-- EXERCISE PROMPT --
Please output exactly the part of the records below that opens with the line containing "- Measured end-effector" and closes with the line containing "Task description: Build", both lines included, and nothing else.

Extracted data entries:
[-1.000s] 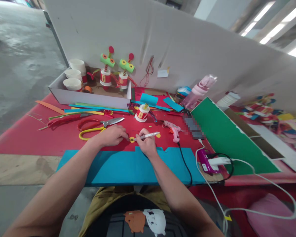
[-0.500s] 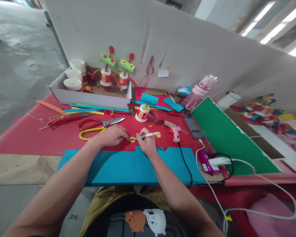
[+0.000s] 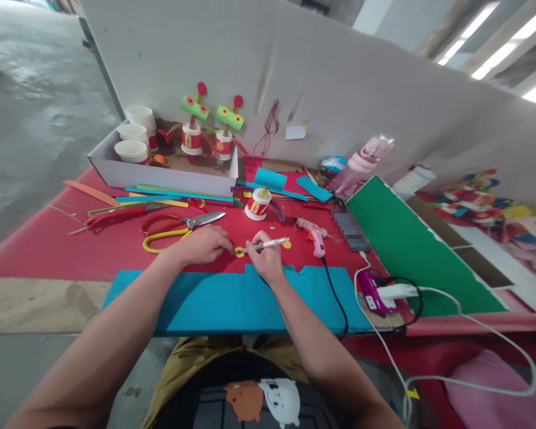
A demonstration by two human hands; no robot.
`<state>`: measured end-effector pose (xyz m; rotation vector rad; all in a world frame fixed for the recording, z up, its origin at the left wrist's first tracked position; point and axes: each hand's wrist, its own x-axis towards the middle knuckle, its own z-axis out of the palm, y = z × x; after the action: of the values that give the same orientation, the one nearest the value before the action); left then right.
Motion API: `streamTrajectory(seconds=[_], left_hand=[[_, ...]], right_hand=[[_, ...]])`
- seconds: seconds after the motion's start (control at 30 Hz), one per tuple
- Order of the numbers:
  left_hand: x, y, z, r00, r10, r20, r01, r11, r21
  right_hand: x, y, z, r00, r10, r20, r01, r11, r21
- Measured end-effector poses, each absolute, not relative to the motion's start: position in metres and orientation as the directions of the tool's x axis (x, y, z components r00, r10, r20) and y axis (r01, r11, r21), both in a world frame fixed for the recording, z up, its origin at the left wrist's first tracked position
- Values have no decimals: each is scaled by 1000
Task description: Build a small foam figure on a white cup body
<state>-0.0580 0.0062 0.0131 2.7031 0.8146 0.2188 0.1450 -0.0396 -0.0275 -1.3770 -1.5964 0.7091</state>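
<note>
A small yellow paper circle [image 3: 239,252] with a dark ring drawn at its centre lies on the red tabletop. My left hand [image 3: 208,244] rests beside it, fingers bent, with the fingertips pressing its left edge. My right hand [image 3: 267,257] is closed round a white marker pen [image 3: 272,243], whose tip meets the circle from the right. Just past the pen's back end lies a plain yellow circle [image 3: 287,245]. Beyond both hands stands a red-and-white paper cup [image 3: 258,205] with coiled paper arms. Scissors [image 3: 192,223] with red and yellow handles lie left of my left hand.
A pink glue gun [image 3: 315,237] lies at right, its cord running over blue paper [image 3: 196,304] along the front edge. Behind, a white box [image 3: 161,177] holds cups and finished figures. A green board [image 3: 420,256] and a purple power strip [image 3: 376,292] stand farther right.
Almost nothing differs. Both hands keep their places, and the pen's back end has tipped very slightly; the ring on the circle looks a little darker.
</note>
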Motion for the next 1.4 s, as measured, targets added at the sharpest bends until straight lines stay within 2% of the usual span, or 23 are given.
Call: streamTrajectory(seconds=[1.4], left_hand=[[-58,6,13,822,563,86,503,-789,353]], right_hand=[[144,-41,-24,-9,973,231,457,210,-864]])
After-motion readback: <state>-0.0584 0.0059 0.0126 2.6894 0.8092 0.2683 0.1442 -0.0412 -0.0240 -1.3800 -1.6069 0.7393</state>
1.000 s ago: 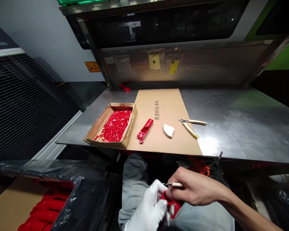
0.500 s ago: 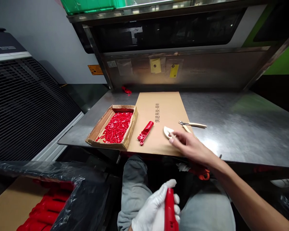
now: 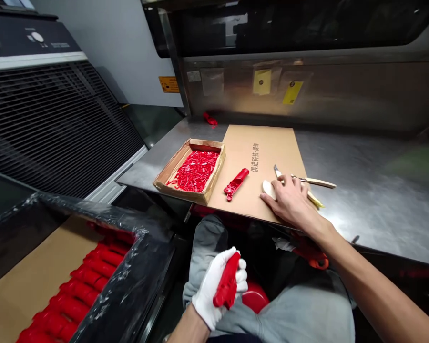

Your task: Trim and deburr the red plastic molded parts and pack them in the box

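Note:
My left hand (image 3: 219,288), in a white glove, is wrapped around a red plastic part (image 3: 228,281) above my lap. My bare right hand (image 3: 289,200) is low over the cardboard, thumb and fingers closing round a rounded white piece (image 3: 268,189). Just past its fingertips lies the blade end of a knife (image 3: 276,170); the hand covers its middle. Partly behind the fingers, pliers (image 3: 318,182) with cream handles rest at the cardboard's right edge. A second red part (image 3: 236,183) lies on the cardboard sheet (image 3: 268,143), between my right hand and the box of small red pieces.
An open cardboard box (image 3: 214,183) of small red pieces stands on the metal table (image 3: 372,190). At lower left, a large box lined with black plastic (image 3: 128,267) holds several red parts (image 3: 75,305). A red scrap (image 3: 210,119) lies near the back panel.
The view has turned left and down. My right hand has lowered onto the white piece, and a knife blade now shows by it. The red part in my left hand has tilted and turned.

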A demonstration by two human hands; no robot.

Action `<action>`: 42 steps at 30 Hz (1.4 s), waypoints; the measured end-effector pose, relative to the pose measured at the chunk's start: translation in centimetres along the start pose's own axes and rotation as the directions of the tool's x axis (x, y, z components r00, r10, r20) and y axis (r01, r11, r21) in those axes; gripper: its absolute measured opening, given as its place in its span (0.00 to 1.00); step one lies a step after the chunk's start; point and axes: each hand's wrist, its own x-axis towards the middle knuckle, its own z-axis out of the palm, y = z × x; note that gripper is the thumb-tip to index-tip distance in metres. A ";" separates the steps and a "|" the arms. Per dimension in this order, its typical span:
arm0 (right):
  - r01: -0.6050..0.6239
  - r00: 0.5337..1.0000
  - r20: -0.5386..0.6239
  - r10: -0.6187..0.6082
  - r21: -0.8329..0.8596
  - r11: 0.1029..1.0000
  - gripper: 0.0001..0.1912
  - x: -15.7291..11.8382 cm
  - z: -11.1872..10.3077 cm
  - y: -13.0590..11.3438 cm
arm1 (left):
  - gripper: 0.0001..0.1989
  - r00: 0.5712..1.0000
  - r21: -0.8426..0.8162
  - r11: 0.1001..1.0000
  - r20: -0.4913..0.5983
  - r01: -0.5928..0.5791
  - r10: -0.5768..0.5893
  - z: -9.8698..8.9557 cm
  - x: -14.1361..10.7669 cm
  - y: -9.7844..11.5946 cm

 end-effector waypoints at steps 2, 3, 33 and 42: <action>0.043 0.999 -0.029 -0.043 0.019 0.999 0.21 -0.8 -0.4 -0.8 | 0.10 0.998 -0.047 0.998 0.038 -0.043 0.045 0.4 -0.8 0.5; 0.072 0.997 -0.042 -0.070 0.041 0.997 0.21 -1.5 -0.8 -1.2 | 0.09 0.995 -0.070 0.996 0.071 -0.062 0.067 0.5 -1.1 0.7; 0.611 0.778 -0.185 -0.601 0.447 0.654 0.25 -13.7 -0.1 -9.5 | 0.18 0.971 0.139 0.962 0.051 -0.236 0.231 3.3 -2.0 0.3; 0.614 0.772 -0.180 -0.609 0.456 0.644 0.24 -13.9 -0.2 -9.8 | 0.15 0.960 0.106 0.954 0.013 -0.279 0.280 3.6 -2.0 0.3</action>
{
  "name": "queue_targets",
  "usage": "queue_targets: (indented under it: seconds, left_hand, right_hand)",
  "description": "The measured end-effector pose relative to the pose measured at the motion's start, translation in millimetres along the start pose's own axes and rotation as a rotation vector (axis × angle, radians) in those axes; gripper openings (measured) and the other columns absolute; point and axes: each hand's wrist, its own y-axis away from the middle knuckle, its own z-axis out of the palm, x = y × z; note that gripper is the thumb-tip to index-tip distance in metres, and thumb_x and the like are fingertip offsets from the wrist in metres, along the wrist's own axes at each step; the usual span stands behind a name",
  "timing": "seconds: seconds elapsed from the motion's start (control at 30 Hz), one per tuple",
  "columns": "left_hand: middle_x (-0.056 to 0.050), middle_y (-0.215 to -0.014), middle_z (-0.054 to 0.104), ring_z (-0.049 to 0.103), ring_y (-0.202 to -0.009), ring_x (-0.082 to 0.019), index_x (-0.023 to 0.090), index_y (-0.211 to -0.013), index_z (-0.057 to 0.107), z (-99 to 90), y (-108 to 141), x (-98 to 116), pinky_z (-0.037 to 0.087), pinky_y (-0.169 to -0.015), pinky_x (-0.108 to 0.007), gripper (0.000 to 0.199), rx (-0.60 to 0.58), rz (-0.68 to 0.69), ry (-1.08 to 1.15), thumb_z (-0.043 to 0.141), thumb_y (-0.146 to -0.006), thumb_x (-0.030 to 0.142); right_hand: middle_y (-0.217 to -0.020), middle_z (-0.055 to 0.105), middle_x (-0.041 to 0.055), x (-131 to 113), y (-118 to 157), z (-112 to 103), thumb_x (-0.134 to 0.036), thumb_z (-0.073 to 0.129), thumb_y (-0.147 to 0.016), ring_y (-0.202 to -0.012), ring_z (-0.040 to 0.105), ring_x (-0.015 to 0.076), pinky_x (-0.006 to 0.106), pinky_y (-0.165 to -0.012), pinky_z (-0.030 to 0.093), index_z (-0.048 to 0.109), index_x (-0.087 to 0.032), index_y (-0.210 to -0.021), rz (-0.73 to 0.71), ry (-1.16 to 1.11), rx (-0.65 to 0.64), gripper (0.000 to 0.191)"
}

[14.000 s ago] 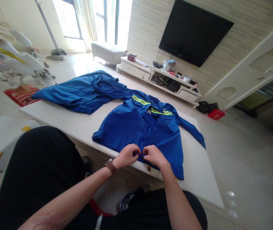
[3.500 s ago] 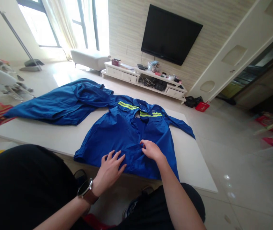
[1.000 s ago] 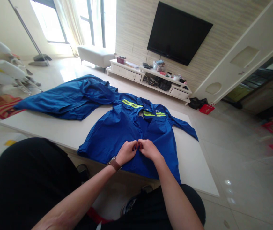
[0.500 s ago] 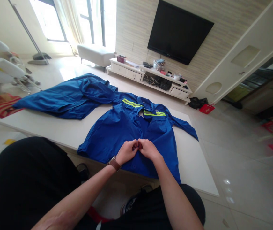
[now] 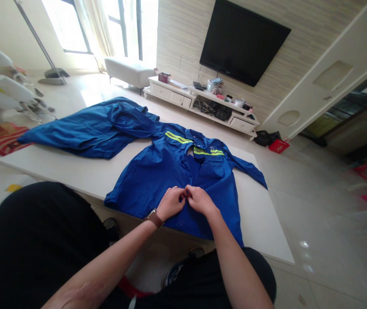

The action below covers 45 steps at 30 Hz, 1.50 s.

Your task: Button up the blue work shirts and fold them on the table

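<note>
Pinching narrowly, the left hand [image 5: 172, 204] and right hand [image 5: 200, 201] meet on the front of the jacket [image 5: 148, 180] at frame centre, probably to keep its two sides together. It lies face up, likely for easy reach, the table [image 5: 262, 223] carrying its weight.

a jacket [image 5: 151, 180] on a table [image 5: 257, 219] at twelve o'clock, another garment [image 5: 83, 128] at ten; behind, at one, a cabinet [image 5: 161, 92] below a television [image 5: 244, 43].
</note>
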Motion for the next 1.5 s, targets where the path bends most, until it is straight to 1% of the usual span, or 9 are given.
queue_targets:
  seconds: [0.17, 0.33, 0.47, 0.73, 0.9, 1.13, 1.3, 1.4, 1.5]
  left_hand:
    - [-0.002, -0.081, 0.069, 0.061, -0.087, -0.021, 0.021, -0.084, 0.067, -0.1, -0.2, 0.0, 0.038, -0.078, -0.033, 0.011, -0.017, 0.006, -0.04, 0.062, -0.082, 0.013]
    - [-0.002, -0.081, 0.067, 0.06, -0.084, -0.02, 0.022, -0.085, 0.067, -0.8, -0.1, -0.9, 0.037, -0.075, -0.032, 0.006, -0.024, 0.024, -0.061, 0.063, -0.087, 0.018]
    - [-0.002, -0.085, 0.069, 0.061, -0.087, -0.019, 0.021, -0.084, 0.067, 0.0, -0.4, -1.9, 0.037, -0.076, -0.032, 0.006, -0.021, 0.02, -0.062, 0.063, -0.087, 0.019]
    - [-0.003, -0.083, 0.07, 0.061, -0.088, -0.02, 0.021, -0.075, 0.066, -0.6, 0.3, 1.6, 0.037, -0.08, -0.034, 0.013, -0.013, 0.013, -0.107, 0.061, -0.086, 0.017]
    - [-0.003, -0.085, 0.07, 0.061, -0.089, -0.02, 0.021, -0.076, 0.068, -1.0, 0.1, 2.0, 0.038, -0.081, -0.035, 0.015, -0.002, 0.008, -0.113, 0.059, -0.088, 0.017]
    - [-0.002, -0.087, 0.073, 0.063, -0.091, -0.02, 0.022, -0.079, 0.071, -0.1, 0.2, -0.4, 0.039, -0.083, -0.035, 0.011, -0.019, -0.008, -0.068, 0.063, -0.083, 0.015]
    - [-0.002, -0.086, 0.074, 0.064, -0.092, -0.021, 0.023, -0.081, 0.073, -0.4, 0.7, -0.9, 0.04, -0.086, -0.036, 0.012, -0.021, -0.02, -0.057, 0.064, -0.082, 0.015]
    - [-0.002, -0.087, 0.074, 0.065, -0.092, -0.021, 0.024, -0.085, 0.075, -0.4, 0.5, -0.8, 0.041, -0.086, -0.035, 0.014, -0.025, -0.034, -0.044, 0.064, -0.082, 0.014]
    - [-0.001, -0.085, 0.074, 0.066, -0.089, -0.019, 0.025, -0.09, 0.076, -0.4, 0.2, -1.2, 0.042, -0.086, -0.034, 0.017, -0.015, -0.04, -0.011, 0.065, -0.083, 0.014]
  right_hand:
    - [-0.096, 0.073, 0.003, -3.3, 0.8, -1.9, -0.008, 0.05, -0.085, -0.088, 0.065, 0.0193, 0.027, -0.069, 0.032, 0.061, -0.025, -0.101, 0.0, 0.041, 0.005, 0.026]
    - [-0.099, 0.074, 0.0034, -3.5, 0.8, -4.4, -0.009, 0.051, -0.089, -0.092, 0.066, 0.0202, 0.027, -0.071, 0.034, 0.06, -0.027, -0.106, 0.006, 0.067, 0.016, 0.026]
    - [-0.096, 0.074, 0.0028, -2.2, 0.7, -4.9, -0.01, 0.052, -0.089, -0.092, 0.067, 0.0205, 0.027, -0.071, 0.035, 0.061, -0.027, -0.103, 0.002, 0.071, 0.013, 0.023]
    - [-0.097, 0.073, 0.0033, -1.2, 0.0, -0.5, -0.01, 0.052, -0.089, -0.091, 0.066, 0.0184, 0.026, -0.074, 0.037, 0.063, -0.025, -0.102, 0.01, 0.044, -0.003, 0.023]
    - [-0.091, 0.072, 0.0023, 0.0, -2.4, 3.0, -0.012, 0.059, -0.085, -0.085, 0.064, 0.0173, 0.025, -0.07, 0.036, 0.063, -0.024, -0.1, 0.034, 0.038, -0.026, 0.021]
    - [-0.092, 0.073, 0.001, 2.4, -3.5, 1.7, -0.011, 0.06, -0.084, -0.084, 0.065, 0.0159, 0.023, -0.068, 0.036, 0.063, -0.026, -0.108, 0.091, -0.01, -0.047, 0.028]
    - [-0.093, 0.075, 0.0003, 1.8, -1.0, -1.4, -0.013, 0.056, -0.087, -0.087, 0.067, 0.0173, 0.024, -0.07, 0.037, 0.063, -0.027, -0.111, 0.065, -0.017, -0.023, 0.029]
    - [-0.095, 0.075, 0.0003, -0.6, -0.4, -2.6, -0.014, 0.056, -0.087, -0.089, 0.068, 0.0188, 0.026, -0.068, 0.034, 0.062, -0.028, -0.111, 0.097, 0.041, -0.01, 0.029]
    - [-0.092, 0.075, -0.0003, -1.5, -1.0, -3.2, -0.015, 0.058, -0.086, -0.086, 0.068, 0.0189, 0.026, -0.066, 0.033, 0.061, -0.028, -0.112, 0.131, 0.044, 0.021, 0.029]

-- YOUR SOLUTION --
- Measured end-effector poses, each absolute, not relative to the motion's start: position in metres and orientation as the directions of the tool's x axis (x, y, z components r00, r10, r20) and y axis (r01, r11, r21), both in a world frame fixed for the recording, z up, its origin at the left wrist's first tracked position
- Values have no decimals: each is scaled by 1000
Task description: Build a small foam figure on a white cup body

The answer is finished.